**Instructions to follow**
In the entries below, count each line holding the word "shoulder". Answer with the total alone.

**** Given records

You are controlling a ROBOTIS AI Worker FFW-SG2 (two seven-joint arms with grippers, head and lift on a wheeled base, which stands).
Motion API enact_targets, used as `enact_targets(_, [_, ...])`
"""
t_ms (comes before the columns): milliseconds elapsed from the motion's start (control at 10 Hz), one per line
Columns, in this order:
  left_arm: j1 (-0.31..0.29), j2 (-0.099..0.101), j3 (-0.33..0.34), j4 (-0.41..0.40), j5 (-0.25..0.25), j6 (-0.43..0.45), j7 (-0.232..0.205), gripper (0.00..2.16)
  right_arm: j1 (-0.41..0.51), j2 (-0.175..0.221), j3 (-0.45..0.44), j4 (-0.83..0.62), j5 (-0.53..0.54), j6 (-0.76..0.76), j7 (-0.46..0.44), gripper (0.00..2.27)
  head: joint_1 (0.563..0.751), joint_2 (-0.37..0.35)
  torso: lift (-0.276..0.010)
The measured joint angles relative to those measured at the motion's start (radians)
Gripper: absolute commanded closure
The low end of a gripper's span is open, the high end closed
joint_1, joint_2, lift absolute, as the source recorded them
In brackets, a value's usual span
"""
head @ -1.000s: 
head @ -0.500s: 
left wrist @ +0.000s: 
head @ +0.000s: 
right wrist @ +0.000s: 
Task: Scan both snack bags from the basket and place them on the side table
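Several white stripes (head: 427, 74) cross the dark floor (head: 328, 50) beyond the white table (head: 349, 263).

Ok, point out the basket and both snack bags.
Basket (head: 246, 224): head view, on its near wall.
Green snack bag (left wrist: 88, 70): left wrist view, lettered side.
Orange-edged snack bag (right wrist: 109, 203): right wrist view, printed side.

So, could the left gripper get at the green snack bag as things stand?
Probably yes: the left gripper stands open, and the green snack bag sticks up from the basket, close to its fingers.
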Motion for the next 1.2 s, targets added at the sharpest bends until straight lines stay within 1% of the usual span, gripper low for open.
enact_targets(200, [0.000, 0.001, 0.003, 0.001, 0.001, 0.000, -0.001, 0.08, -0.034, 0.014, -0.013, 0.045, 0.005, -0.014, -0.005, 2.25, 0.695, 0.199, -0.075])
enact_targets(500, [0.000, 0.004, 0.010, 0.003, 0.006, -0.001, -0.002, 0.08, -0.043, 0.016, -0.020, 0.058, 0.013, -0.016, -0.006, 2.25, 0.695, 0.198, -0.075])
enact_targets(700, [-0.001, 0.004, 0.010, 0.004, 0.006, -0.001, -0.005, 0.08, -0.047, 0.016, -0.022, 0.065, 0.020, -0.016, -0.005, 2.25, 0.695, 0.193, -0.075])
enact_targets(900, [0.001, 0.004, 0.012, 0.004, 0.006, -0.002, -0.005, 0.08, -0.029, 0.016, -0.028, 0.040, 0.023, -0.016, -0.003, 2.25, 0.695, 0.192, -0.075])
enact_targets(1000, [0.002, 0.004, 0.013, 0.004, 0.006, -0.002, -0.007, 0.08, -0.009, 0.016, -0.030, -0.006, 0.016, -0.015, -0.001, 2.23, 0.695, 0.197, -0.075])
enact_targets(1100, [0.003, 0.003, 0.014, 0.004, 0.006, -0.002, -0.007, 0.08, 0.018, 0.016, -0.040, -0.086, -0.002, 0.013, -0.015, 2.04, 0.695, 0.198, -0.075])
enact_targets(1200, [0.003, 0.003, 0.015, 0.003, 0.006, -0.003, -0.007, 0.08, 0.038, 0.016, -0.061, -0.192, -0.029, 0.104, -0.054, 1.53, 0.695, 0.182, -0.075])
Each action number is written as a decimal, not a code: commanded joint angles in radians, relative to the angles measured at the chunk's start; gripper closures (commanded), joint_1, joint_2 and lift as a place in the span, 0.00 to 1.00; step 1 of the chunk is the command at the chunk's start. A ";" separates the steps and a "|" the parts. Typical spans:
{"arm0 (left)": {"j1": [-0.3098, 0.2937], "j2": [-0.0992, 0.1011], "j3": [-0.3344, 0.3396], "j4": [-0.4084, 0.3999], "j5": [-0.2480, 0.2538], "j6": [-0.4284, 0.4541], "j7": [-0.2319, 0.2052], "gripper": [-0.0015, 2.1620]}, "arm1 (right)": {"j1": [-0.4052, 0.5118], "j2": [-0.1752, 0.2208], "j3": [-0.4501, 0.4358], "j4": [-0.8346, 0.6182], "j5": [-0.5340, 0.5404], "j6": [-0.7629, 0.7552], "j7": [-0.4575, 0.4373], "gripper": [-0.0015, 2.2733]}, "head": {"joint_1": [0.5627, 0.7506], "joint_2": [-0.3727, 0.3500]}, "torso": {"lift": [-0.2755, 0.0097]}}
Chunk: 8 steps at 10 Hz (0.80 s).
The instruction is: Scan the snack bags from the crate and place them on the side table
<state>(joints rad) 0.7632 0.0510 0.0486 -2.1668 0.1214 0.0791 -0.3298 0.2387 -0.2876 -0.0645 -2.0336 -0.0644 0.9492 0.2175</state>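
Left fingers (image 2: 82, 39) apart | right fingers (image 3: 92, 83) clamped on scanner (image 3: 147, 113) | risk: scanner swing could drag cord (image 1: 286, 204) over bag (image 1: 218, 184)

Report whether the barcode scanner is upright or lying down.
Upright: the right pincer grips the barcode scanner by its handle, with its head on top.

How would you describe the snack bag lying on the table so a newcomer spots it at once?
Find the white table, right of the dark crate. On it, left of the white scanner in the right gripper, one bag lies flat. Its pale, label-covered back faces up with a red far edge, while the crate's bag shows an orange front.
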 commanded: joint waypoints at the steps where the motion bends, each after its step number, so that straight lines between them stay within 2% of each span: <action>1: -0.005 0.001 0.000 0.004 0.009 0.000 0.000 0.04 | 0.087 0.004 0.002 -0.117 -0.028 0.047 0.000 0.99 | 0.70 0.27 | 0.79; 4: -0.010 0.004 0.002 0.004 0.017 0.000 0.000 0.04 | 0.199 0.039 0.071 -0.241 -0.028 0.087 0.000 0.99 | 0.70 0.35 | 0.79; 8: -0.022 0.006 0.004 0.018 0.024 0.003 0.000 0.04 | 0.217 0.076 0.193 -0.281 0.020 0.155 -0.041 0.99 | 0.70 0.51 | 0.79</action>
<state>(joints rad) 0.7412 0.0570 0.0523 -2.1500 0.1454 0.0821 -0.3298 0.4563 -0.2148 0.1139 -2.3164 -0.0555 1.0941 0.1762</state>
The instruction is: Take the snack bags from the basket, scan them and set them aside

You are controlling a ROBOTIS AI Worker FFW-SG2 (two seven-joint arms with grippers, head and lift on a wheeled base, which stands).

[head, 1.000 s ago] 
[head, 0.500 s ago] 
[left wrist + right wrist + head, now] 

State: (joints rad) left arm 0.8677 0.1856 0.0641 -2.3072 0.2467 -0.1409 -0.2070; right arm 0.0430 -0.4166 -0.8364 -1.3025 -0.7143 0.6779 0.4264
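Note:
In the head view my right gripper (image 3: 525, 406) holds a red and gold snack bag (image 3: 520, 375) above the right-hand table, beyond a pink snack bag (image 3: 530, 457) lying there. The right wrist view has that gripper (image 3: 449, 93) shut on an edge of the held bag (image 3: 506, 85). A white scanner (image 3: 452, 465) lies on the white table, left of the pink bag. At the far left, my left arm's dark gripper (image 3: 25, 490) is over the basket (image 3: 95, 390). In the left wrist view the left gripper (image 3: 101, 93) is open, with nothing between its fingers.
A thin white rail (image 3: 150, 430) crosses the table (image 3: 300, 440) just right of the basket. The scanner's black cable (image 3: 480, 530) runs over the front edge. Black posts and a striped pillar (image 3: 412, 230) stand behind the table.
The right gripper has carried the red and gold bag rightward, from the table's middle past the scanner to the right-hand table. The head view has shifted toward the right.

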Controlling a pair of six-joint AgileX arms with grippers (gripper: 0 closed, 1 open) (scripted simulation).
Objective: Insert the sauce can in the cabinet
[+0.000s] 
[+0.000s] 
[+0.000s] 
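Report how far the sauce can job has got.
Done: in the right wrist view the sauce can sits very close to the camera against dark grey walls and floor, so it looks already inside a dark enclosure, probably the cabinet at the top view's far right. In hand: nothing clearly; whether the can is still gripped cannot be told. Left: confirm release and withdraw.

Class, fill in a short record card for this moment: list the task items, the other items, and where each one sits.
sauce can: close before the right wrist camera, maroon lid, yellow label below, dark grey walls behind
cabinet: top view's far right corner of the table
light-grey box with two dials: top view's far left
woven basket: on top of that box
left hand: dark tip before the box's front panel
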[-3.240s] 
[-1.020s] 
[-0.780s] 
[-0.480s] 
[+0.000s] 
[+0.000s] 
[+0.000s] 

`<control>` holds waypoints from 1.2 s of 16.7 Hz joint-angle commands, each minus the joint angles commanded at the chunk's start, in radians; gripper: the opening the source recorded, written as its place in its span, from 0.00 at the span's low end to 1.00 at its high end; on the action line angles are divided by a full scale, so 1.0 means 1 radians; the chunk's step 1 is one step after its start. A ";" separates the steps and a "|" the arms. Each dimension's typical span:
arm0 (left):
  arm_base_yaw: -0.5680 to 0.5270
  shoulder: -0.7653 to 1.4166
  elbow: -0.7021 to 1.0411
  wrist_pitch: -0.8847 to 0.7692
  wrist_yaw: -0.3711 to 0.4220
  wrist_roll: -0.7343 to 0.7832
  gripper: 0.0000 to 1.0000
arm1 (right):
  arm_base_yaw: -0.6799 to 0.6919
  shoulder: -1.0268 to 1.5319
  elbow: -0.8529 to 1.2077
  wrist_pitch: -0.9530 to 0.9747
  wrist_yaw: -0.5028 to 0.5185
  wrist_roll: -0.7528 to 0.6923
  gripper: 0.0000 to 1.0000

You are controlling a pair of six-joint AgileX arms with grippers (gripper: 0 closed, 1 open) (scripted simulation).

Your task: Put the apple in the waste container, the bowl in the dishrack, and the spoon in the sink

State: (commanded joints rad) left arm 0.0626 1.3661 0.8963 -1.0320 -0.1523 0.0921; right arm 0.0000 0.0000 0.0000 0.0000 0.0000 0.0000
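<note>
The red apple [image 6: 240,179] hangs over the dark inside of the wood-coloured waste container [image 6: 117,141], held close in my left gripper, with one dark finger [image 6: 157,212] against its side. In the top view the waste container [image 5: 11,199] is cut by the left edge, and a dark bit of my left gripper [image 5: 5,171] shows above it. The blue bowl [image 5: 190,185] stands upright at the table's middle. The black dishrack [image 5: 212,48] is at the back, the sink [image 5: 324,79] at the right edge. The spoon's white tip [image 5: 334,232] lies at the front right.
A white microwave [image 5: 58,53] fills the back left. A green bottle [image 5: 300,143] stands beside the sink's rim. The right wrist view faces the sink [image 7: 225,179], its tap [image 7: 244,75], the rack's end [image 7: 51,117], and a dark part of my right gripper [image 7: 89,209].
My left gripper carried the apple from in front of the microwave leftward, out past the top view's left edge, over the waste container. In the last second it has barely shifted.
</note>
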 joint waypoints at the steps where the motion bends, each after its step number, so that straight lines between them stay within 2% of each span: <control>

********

**Output below**
2